**Problem description:**
Your response should contain every line from the data below that holds the string "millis".

Provided data: Begin

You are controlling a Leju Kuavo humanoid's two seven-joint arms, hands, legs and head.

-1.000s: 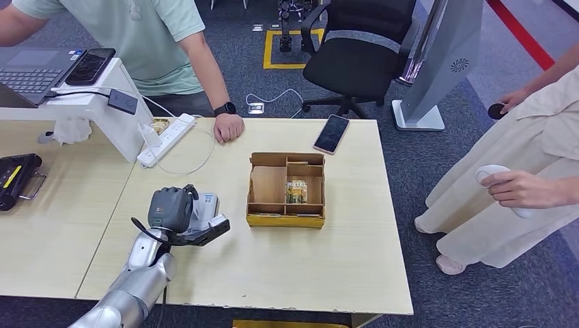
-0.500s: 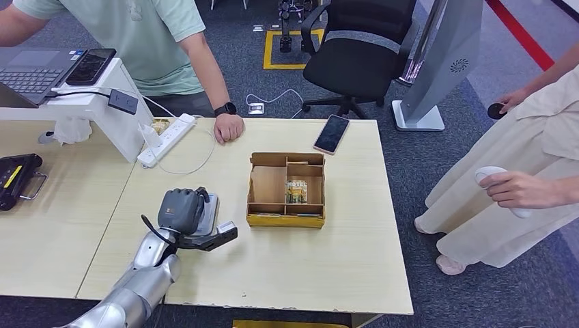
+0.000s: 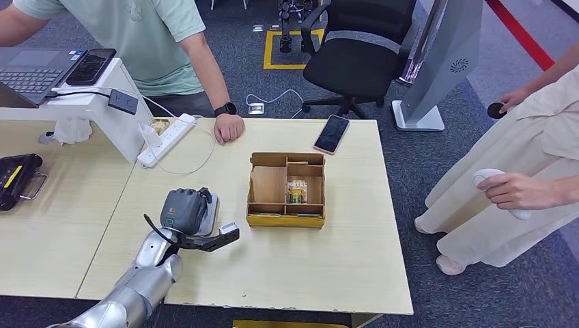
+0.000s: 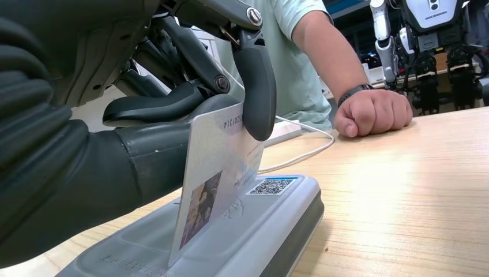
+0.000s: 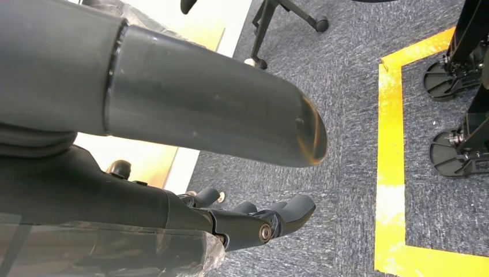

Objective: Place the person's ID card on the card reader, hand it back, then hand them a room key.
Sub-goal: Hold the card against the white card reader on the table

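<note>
Step one, scan, in hand. Left hand [image 4: 173, 115] pinching ID card [image 4: 216, 179], card tilted, lower edge touching card reader [image 4: 254, 231] at near-left of table [image 3: 328, 266]. Right hand [image 5: 254, 222] hanging over floor, holding nothing, fingers loosely curled. Next: lay card flat on reader, then hand back to person [image 3: 229, 126]. Room key [image 3: 296, 191] waiting in wooden box [image 3: 285, 220].

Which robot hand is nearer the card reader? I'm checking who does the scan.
Left. The left hand holds the ID card right over the card reader; the right hand hangs over the carpet, away from it.
</note>
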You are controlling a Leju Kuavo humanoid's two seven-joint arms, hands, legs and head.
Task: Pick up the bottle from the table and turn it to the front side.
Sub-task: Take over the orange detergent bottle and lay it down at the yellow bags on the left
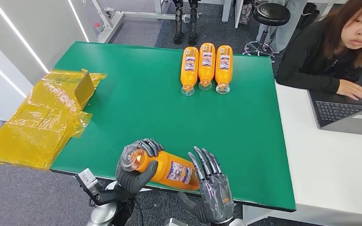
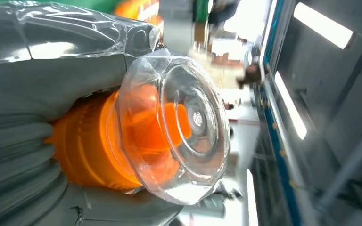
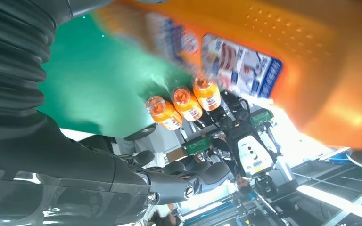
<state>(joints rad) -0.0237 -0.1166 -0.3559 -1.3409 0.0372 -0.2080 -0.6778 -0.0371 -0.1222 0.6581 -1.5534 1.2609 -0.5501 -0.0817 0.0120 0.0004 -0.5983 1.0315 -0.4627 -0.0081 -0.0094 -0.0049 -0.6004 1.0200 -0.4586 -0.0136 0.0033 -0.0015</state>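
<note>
- Orange bottle (image 1: 167, 170) held on its side above the near edge of the green bench (image 1: 136, 113), clear cap end toward the robot's left.
- Left hand (image 1: 134, 170) wrapped around the bottle's neck end, fingers over the top, thumb underneath; clear cap (image 2: 179, 127) pokes out past the fingers in the left wrist view.
- Right hand (image 1: 212, 181) at the bottle's base end, fingers spread and pointing up against its side, not curled around it; cannot tell if it bears any weight.
- Label (image 1: 179, 172) faces up and toward the robot.
- Three more orange bottles (image 1: 206, 67) lie side by side at the far edge of the bench, caps toward the robot.
- Yellow plastic wrap (image 1: 40, 122) crumpled over the bench's left edge.
- Person (image 1: 332, 47) seated at the far right, hand on a laptop (image 1: 346, 113) on a white table (image 1: 330, 165).
</note>
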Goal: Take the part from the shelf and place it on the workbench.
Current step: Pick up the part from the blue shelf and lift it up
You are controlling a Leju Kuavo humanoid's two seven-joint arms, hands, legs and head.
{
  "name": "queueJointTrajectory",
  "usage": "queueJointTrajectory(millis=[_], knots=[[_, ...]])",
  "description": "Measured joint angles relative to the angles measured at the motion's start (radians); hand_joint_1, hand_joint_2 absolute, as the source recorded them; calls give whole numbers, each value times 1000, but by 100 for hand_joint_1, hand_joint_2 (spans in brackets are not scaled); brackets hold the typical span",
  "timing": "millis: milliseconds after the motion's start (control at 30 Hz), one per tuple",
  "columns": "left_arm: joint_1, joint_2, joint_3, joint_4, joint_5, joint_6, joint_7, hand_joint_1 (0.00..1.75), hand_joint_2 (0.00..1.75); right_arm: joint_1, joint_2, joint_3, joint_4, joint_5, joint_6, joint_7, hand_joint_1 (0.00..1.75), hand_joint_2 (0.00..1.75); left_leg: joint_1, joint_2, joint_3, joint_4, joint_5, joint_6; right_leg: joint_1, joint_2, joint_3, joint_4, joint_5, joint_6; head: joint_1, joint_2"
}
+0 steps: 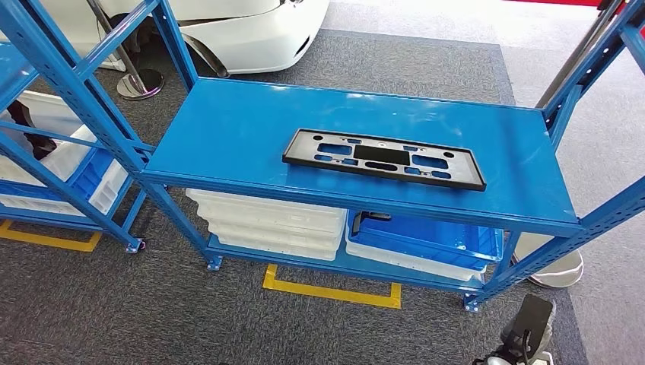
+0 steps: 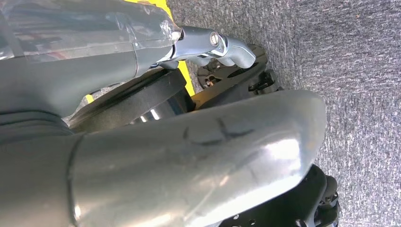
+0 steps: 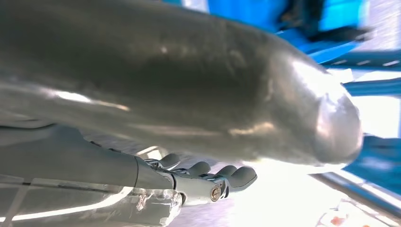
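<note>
Part: the flat black frame (image 1: 384, 158), long and rectangular with cut-out slots, lies flat on the top board of the blue shelf (image 1: 228, 129), toward that board's front edge and right of its middle. Nothing touches it.
Left hand: seen from its wrist camera, the left hand (image 2: 189, 151) hangs over grey carpet (image 2: 359, 71). The thick thumb fills the near view, and the fingers (image 2: 227, 47) beyond it lie fairly straight with nothing between them and the thumb; released.
Right hand: the right hand (image 3: 198, 142) shows its thumb large and close, with the fingers (image 3: 222, 177) lined up side by side past it, lightly curved, holding nothing; released. Blurred blue shelf rails lie beyond the fingertips.
Part relative to fingers: the frame is well apart from both hands, up on the board.
Lower shelf: stacked white trays (image 1: 266, 220) sit under the top board, with a blue bin (image 1: 426, 239) beside them.
Floor: yellow tape (image 1: 331, 293) marks the carpet in front of the shelf.
Left of shelf: a second blue rack (image 1: 68, 122) holds white bins.
</note>
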Motion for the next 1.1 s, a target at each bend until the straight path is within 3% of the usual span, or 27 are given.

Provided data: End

**Expected answer:**
  "usage": "queueJointTrajectory(millis=[_], knots=[[_, ...]])",
  "timing": "millis: milliseconds after the motion's start (control at 30 Hz), one per tuple",

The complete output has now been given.